Num dos capítulos finais discute-se uma evolução natural da “internet das coisas” no sentido de omnipresença da presença da internet e sua consequente invisibilização. O conceito para esta nova e emergente etapa, “internet of me”, confere um poder quase mágico ao utilizador de personalização da tecnologia, onde toda uma rede de máquinas e objectos à nossa volta obedecerá ao nosso comando através do toque e da voz, potenciando assim uma radical transformação nas nossas noções de ego e de colaboração. Fazendo um paralelismo, pode dizer-se que em Lo and Behold, projecto produzido por uma empresa do ramo tecnológico, esse poder de controlo dos segmentos é guiado ou “activado” precisamente pela voz e curiosidades de Herzog. É com ela que vamos conhecendo robots futebolistas, monges que tweetam, carros que se guiam ou máquinas que nos vão buscar um copo de sumo. Talvez por isso, e apesar da muita informação que Lo contém, a curiosidade ante o futuro se encolha ante a perspectiva aliciante de continuar a acompanhar a saga de Herzog pelo mundo, seja caminhando sobre o gelo da Antárctica, a areia do deserto do Sahara, o fogo de um vulcão activo [vide o seu outro documentário deste ano, produzido para a Netflix, Into the Inferno (2016)], ou até por outros planetas onde, claro, haverá wi-fi.

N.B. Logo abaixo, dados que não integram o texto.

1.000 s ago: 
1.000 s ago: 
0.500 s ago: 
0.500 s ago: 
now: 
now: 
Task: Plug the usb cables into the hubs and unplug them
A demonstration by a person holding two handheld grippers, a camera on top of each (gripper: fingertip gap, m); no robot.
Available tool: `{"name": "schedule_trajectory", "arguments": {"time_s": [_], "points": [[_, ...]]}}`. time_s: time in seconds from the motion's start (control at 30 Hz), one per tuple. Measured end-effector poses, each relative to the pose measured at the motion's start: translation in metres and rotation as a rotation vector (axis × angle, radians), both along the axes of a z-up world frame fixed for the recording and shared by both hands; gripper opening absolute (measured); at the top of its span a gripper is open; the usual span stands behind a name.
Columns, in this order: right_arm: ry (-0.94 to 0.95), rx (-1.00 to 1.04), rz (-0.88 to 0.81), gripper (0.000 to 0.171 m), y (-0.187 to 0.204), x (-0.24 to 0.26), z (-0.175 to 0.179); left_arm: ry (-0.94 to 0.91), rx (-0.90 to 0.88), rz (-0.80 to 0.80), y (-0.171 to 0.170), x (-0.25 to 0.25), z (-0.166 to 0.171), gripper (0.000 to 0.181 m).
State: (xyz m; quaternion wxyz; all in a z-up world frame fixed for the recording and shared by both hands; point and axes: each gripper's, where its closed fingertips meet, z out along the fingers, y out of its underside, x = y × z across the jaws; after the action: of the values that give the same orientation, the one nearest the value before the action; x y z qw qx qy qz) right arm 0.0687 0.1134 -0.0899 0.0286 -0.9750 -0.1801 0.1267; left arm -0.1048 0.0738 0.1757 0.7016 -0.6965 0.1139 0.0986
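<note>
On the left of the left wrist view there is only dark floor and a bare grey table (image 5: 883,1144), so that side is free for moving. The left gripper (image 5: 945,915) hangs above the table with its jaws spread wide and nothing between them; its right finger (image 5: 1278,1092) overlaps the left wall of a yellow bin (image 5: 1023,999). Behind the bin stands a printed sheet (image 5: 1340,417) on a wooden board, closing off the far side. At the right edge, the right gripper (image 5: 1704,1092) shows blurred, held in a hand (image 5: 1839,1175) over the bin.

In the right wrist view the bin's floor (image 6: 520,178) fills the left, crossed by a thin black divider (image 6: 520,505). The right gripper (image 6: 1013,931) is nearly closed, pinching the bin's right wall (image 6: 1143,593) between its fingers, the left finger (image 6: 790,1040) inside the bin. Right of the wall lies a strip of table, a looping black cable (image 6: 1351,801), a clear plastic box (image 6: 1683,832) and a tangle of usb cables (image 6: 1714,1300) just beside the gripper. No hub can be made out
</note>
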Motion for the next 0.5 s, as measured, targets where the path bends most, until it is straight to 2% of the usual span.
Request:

Esta sessão é prefaciada por uma das curtas-metragens que o prolífico Gabriel Abrantes concluiu este ano. Realizado em colaboração com Francisco Cipriano, Uma Breve História da Princesa X (2016) é um filme e um comentário audio ao próprio filme (ao estilo extra de DVD) num só. O objecto da ironia do comentário off de Abrantes é a recriação da curiosa história da obra “Princess X”, do escultor romeno Constantin Brâncuși, que era suposto retratar a neta de Napoleão, Marie Bonaparte (Joana Barrios), pioneira na descoberta das causas da frigidez feminina, mas acabou por, ironicamente, resultar num “pénis de bronze”. A ironia, pode dizer-se herzoguiana, da curta-metragem permite juntar numa só sessão o pupilo ao mestre, depois de em Freud Und Friends (2015) a relação se ter tornado explícita por via da caricatura mordaz.